I agree, we all need to support each other and work together, not only TB but with all aspects of alpaca welfare. We need to be open and honest with each other which I feel is not always the case.

Just for the record, I'm 'up north' and haven't been to, or heard of a meeting were people were told not to buy from the south West or Wales.


Thanks for my blog award too, I've never had one of those before :-)

Apple Vale Alpacas said...

Good on you Suzanne for 'sticking your head above the parapet'.

Barbara@beckbrowalpacas said...

Wow...sticking together??...As a member of the north east and north west alpaca groups this is news to me.
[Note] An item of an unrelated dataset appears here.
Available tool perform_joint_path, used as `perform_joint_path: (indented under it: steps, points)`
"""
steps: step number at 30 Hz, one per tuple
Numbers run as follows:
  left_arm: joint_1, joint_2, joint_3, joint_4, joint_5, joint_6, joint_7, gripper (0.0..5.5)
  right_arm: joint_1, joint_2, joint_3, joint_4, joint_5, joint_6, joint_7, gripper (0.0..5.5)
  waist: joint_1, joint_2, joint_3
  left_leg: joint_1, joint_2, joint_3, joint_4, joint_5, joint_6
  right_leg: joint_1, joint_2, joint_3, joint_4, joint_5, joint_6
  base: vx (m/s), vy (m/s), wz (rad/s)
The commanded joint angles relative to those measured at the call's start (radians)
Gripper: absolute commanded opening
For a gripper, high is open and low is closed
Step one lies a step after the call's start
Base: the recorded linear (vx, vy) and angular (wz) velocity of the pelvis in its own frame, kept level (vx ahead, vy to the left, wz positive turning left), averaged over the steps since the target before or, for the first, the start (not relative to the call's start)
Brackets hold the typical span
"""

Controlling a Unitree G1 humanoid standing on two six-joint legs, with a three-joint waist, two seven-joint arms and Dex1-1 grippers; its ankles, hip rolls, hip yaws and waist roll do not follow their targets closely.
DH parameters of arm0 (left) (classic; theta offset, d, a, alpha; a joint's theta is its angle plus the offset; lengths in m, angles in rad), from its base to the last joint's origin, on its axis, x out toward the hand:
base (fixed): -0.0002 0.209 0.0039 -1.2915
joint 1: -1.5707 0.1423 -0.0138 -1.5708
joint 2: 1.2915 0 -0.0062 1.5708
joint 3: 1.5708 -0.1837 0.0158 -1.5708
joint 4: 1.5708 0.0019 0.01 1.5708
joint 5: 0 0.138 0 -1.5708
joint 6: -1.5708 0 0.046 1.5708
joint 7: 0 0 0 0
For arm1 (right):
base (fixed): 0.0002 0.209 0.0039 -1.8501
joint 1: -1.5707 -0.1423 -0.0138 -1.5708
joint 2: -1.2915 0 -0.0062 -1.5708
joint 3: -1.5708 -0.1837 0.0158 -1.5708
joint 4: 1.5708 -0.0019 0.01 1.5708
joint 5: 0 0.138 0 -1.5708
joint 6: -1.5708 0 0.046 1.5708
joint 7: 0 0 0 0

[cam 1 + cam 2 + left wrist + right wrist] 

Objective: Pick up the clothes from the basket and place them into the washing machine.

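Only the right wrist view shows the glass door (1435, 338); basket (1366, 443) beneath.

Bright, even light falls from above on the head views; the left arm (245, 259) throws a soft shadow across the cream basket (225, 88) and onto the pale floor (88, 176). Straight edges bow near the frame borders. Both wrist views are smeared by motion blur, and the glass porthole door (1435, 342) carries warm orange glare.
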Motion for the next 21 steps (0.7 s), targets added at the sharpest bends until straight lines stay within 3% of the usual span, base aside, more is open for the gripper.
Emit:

I have bought alpacas from across the country and will continue to do so...In fact we are going for a viewing in the south tomorrow!

Suzanne@ Panteg Alpacas said...

Maybe I should clarify - it is not the north east or north west group to which I refer , but a group slightly to the south of them . I don't wish to be too specific , save to say that to a southerner they are northern , but to a northerner they are probably midlands !! I have expressed my concern to the chair of the relevant group , who denies the comments , but I have heard from 2 other sources that the comments were made . I cannot name them or the group , but trust me he should have known better.

Barbara@beckbrowalpacas said...

Thanks for the clarification Suzanne. Us 'true' northerners usually try to keep out of any politics!:-))

Suzanne@ Panteg Alpacas said...

I would usually say I keep out of politics too Barbara , but once in a while I get so mad at the injustice of it all.......

Llama Karma said...

We have also heard these comments as long ago as the SWAG show in April. A couple spoke to us about buying stock in the Southwest as they had been warned off by a breeder local to them. These people cam from north of the SWAG region but I can't remember from where exactly. Luckily the had decided for themselves that if they wanted a good mix of Bloodlines they needed to look all over the country.